Only lines that contain the word "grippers" are to be returned from the data below.

(Collection entries)
"""

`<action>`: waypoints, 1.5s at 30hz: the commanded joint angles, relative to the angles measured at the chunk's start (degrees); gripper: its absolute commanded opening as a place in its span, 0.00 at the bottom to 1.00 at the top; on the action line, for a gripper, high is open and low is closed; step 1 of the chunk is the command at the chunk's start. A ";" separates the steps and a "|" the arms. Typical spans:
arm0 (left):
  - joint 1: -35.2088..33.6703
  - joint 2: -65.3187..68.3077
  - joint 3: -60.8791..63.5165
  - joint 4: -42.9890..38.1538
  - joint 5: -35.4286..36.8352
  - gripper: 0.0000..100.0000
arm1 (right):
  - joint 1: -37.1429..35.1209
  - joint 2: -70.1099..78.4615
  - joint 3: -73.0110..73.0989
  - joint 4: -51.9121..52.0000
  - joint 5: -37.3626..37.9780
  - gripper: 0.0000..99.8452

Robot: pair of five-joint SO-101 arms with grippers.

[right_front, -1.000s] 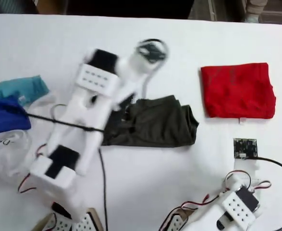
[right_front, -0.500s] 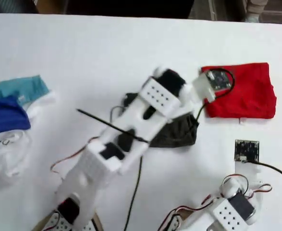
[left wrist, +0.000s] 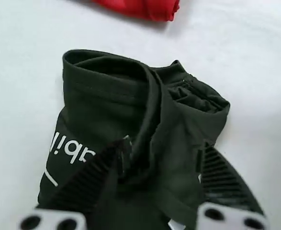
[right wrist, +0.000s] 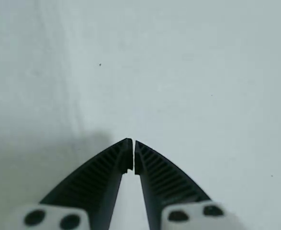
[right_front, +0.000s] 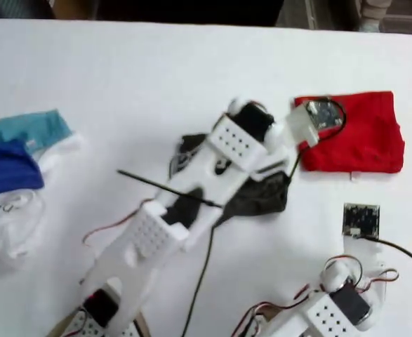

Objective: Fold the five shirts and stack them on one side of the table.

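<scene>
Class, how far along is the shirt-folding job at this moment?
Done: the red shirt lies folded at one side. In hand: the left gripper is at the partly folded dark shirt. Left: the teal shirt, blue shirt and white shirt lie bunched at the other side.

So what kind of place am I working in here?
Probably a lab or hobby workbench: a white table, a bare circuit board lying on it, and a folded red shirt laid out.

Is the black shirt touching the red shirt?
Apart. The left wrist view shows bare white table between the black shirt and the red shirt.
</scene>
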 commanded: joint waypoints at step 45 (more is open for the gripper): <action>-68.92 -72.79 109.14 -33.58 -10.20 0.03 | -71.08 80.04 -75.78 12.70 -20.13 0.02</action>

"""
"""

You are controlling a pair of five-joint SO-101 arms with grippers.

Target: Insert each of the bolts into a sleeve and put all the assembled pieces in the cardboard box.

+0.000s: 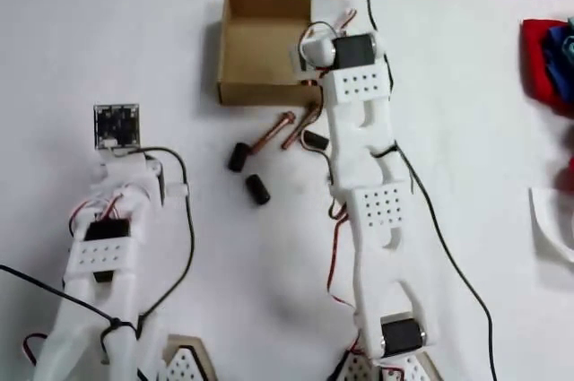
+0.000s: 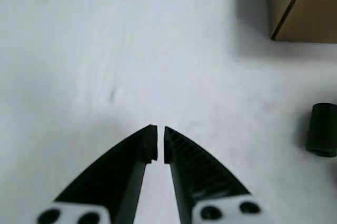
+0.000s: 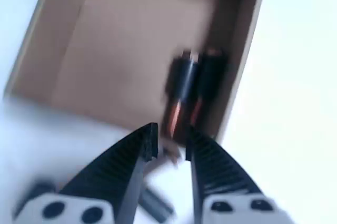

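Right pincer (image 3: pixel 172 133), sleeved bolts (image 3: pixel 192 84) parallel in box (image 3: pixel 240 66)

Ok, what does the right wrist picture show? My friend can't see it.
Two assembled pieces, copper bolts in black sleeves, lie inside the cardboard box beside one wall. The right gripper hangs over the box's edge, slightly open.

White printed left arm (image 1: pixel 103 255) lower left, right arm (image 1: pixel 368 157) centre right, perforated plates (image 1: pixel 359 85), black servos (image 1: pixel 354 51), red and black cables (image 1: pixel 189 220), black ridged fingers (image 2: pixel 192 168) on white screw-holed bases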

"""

## [Written answer]
Robot: pair of five-joint SO-101 arms with grippers.
You are controlling a pair of five-joint SO-101 arms with grippers.

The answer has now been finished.